»»

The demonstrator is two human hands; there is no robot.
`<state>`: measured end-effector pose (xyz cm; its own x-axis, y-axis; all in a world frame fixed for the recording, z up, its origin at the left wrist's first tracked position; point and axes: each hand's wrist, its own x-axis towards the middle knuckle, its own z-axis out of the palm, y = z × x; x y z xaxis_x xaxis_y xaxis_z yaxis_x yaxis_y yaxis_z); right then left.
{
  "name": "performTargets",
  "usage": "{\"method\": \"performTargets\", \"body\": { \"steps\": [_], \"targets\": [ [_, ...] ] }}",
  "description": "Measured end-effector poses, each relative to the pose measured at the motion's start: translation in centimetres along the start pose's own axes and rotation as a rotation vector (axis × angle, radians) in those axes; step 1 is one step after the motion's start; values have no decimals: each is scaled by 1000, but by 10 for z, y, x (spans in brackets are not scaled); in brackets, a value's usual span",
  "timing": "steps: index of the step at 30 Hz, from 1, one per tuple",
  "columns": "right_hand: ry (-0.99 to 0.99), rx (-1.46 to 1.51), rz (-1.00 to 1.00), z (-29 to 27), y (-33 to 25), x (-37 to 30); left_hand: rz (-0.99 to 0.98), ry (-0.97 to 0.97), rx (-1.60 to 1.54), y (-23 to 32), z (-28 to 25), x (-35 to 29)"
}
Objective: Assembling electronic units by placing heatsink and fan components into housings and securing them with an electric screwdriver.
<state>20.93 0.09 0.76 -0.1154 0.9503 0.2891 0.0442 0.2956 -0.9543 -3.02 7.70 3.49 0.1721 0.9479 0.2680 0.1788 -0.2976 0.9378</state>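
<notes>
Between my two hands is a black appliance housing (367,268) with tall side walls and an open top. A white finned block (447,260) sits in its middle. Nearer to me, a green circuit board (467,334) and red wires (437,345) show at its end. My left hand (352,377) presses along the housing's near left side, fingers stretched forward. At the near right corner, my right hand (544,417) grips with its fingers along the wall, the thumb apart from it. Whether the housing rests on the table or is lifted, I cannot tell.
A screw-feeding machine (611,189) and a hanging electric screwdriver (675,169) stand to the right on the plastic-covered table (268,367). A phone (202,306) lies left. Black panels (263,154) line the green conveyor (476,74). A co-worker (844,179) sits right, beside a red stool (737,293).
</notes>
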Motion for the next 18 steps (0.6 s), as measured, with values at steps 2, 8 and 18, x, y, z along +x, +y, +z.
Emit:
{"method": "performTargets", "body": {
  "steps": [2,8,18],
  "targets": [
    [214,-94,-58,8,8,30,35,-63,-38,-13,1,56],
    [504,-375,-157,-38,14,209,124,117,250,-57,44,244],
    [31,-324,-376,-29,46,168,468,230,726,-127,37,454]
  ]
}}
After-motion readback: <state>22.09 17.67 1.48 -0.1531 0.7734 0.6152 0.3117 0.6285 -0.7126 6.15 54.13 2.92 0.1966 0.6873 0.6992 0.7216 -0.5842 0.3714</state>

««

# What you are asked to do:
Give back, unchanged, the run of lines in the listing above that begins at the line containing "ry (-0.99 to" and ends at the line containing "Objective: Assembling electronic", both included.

# Task result:
  "columns": "right_hand: ry (-0.99 to 0.99), rx (-1.46 to 1.51), rz (-1.00 to 1.00), z (-29 to 27), y (-33 to 25), x (-37 to 30); left_hand: rz (-0.99 to 0.98), ry (-0.97 to 0.97), rx (-1.60 to 1.54), y (-23 to 32), z (-28 to 25), x (-35 to 29)"
}
Objective: Assembling electronic units by placing heatsink and fan components into housings and securing them with an electric screwdriver.

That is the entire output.